Aim of the exercise :: Without including the pictures, copy out every line below.

Information shown ::
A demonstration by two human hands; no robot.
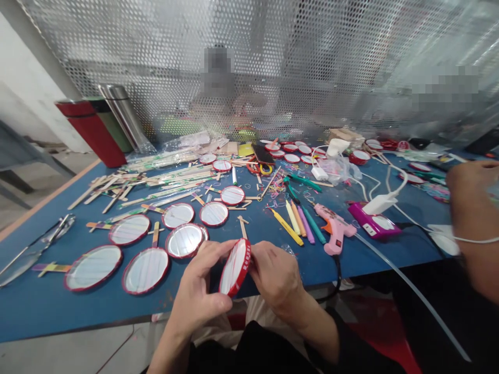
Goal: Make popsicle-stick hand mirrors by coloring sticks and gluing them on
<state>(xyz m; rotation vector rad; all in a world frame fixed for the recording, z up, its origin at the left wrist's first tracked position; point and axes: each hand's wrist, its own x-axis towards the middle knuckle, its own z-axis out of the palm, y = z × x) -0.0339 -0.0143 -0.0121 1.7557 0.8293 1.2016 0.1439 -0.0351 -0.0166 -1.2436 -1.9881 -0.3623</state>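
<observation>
Just above the table's front edge, my left hand [199, 291] pinches a red jar lid [236, 267] between thumb and fingers. The lid is tilted on its edge, its whitish face turned left and white lettering on its red rim. A wooden craft stick [243, 227] shows just above it; whether they are joined I cannot tell. My right hand [277, 278] is closed against the lid's right side, its fingertips hidden behind the rim. On the left lie several similar lids with stick handles, among them a large one [93, 267] and one close to my left hand [186, 240].
A pink glue gun [336, 228], markers [286, 226] and a purple power strip [373, 221] lie right, with white cables. Loose craft sticks [113, 189] and bottles [95, 132] stand back left. A perforated metal screen [156, 67] rises behind. Another person's arm [473, 223] rests at right.
</observation>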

Your response ::
A demonstration by two human hands; no robot.
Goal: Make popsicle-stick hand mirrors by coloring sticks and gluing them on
<state>(xyz m; rotation vector rad; all in a world frame fixed for the recording, z up, its origin at the left wrist's first tracked position; point and axes: each hand's wrist, its own x-axis towards the middle knuckle, its own z-axis out of the palm, y = z × x) -0.0339 -0.0143 -0.0121 1.7557 0.8293 1.2016 0.1439 -0.0351 -0.0166 -1.2436 -1.9881 -0.3623</state>
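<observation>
Just above the table's front edge, my left hand [199, 291] pinches a red jar lid [236, 267] between thumb and fingers. The lid is tilted on its edge, its whitish face turned left and white lettering on its red rim. A wooden craft stick [243, 227] shows just above it; whether they are joined I cannot tell. My right hand [277, 278] is closed against the lid's right side, its fingertips hidden behind the rim. On the left lie several similar lids with stick handles, among them a large one [93, 267] and one close to my left hand [186, 240].
A pink glue gun [336, 228], markers [286, 226] and a purple power strip [373, 221] lie right, with white cables. Loose craft sticks [113, 189] and bottles [95, 132] stand back left. A perforated metal screen [156, 67] rises behind. Another person's arm [473, 223] rests at right.
</observation>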

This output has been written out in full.